## WHAT YOU NEED TO DO
Restate verbatim the span of lines below between the line with "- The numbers" and the line with "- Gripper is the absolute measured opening", including those two lines, and only that span.
==== PROVIDED MATERIAL
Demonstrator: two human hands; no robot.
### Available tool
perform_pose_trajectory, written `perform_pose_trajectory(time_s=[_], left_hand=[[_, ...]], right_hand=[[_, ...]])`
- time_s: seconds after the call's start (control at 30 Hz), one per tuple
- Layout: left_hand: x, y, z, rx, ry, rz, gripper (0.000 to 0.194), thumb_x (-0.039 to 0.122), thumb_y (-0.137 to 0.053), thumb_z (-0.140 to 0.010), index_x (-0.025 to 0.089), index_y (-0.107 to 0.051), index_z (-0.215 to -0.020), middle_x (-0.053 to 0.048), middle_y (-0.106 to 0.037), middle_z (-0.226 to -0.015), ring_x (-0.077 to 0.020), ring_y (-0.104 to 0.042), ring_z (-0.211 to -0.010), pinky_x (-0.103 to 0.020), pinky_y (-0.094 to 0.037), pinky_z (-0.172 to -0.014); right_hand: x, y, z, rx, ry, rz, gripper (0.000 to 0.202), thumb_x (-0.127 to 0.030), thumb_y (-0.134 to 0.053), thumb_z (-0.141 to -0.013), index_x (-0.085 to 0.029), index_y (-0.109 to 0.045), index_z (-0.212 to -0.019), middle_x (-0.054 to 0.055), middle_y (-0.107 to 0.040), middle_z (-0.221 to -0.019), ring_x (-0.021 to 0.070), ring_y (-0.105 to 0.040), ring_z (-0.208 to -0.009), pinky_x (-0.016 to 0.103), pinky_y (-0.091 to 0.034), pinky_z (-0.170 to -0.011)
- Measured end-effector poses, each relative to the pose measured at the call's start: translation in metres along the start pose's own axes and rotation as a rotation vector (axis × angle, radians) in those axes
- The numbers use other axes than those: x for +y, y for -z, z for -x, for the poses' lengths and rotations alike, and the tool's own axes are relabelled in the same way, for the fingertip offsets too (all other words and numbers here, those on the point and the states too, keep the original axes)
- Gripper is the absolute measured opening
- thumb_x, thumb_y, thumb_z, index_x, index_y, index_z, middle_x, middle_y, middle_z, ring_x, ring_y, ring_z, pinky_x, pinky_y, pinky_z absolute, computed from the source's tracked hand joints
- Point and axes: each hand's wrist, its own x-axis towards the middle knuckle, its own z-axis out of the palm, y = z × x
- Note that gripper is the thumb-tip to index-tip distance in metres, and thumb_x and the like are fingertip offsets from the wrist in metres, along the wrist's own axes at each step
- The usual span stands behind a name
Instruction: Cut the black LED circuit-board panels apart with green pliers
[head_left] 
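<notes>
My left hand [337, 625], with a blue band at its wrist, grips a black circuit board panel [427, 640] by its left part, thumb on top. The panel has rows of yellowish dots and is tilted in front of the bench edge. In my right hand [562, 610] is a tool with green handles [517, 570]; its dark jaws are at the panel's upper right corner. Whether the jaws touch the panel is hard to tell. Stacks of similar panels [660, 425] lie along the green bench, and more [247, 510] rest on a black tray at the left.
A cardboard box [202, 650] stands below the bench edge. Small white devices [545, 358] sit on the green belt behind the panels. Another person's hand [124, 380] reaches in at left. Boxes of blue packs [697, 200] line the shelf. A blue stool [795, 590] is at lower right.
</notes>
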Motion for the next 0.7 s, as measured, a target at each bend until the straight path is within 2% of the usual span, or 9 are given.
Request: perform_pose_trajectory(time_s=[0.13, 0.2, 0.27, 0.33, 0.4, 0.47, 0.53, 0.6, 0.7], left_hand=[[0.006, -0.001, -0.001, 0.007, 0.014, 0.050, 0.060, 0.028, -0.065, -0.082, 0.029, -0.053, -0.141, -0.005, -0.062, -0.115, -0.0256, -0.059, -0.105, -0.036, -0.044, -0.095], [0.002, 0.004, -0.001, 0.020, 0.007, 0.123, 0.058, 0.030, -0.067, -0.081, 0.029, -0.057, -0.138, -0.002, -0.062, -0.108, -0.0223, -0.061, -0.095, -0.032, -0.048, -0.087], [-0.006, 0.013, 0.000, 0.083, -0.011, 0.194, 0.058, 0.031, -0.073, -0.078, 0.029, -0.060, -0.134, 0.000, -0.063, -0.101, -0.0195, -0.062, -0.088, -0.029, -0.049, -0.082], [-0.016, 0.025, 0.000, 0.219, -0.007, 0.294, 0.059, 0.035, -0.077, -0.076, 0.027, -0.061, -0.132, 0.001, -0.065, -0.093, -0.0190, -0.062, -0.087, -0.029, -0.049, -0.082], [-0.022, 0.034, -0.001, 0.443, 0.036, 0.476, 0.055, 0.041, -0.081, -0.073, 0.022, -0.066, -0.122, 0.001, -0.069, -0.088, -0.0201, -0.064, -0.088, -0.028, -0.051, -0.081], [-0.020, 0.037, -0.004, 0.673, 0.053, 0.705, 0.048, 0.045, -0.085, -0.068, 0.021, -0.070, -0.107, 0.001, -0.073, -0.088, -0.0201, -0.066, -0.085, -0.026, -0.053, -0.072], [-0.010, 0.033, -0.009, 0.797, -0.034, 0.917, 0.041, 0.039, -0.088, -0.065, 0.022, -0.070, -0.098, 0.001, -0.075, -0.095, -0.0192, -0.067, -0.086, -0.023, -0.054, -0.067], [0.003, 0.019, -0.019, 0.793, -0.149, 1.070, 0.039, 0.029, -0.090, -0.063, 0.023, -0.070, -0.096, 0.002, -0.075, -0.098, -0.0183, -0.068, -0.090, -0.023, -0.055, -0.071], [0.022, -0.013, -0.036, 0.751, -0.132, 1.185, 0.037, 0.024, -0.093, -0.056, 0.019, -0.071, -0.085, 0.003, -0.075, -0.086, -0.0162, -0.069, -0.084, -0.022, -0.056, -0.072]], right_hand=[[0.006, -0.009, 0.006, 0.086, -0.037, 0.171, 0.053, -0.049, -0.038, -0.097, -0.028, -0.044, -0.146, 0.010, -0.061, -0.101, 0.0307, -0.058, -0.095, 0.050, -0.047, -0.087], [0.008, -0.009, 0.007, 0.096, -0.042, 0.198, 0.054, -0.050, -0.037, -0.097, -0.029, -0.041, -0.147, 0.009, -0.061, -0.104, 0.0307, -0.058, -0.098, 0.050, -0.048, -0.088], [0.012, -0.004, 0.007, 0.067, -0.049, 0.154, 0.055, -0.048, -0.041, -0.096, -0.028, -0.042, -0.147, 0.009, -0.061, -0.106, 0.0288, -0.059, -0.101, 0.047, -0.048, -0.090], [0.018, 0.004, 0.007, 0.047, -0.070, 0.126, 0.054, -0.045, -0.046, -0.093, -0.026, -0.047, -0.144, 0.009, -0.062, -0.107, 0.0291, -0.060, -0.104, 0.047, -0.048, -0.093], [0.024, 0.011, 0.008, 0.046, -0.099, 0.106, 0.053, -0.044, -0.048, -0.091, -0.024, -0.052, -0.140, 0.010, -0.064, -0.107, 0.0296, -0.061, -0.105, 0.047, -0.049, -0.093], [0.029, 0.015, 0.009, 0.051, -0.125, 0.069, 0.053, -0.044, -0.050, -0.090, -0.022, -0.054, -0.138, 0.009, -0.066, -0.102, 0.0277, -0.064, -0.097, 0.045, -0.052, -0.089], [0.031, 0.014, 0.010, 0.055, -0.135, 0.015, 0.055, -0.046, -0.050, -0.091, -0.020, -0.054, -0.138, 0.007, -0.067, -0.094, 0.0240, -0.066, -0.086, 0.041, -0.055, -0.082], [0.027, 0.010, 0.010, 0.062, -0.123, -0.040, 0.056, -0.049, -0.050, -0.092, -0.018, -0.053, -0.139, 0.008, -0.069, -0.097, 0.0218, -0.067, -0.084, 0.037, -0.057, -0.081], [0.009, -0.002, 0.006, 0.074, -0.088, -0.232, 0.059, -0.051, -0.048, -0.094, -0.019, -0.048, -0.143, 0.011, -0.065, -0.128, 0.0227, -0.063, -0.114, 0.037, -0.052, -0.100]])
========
## FINAL ANSWER
- The numbers use other axes than those: x for +y, y for -z, z for -x, for the poses' lengths and rotations alike, and the tool's own axes are relabelled in the same way, for the fingertip offsets too (all other words and numbers here, those on the point and the states too, keep the original axes)
- Gripper is the absolute measured opening

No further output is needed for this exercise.